* **TO DO**
Nothing in the listing may change. Repeat all of it.

* **DATASET EXTRACT**
BEGIN
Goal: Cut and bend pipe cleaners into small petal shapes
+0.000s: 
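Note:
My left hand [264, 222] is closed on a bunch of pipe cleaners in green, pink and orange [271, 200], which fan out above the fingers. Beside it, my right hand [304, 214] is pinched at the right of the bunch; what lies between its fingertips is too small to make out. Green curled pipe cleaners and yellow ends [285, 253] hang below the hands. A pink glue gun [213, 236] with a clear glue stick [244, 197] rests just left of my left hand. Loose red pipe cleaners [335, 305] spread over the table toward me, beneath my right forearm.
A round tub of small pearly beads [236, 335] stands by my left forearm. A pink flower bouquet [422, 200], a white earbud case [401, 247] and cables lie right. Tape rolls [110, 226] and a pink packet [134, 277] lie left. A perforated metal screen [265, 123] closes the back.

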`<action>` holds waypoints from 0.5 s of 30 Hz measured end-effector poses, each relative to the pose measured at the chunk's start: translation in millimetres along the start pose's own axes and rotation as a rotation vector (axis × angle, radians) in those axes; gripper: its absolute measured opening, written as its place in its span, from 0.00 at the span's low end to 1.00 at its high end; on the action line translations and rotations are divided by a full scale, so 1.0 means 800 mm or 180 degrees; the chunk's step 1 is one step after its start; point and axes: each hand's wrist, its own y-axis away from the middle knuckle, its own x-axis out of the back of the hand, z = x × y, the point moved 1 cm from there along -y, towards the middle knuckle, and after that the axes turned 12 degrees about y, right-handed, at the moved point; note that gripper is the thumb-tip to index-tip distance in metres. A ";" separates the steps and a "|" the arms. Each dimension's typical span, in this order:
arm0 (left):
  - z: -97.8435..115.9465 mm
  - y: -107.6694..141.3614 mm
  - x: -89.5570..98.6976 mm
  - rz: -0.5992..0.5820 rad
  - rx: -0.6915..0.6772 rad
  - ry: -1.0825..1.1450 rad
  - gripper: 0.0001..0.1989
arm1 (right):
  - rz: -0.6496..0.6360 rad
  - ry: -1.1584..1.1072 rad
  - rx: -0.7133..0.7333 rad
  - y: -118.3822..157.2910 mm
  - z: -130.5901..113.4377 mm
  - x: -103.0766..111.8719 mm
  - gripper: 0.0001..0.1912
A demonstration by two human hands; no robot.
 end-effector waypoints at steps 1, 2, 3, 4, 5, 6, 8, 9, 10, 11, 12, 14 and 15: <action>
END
* **ANSWER FOR THE TASK**
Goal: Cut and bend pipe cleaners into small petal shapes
+0.000s: 
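Note:
My left hand [264, 222] is closed on a bunch of pipe cleaners in green, pink and orange [271, 200], which fan out above the fingers. Beside it, my right hand [304, 214] is pinched at the right of the bunch; what lies between its fingertips is too small to make out. Green curled pipe cleaners and yellow ends [285, 253] hang below the hands. A pink glue gun [213, 236] with a clear glue stick [244, 197] rests just left of my left hand. Loose red pipe cleaners [335, 305] spread over the table toward me, beneath my right forearm.
A round tub of small pearly beads [236, 335] stands by my left forearm. A pink flower bouquet [422, 200], a white earbud case [401, 247] and cables lie right. Tape rolls [110, 226] and a pink packet [134, 277] lie left. A perforated metal screen [265, 123] closes the back.
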
`<action>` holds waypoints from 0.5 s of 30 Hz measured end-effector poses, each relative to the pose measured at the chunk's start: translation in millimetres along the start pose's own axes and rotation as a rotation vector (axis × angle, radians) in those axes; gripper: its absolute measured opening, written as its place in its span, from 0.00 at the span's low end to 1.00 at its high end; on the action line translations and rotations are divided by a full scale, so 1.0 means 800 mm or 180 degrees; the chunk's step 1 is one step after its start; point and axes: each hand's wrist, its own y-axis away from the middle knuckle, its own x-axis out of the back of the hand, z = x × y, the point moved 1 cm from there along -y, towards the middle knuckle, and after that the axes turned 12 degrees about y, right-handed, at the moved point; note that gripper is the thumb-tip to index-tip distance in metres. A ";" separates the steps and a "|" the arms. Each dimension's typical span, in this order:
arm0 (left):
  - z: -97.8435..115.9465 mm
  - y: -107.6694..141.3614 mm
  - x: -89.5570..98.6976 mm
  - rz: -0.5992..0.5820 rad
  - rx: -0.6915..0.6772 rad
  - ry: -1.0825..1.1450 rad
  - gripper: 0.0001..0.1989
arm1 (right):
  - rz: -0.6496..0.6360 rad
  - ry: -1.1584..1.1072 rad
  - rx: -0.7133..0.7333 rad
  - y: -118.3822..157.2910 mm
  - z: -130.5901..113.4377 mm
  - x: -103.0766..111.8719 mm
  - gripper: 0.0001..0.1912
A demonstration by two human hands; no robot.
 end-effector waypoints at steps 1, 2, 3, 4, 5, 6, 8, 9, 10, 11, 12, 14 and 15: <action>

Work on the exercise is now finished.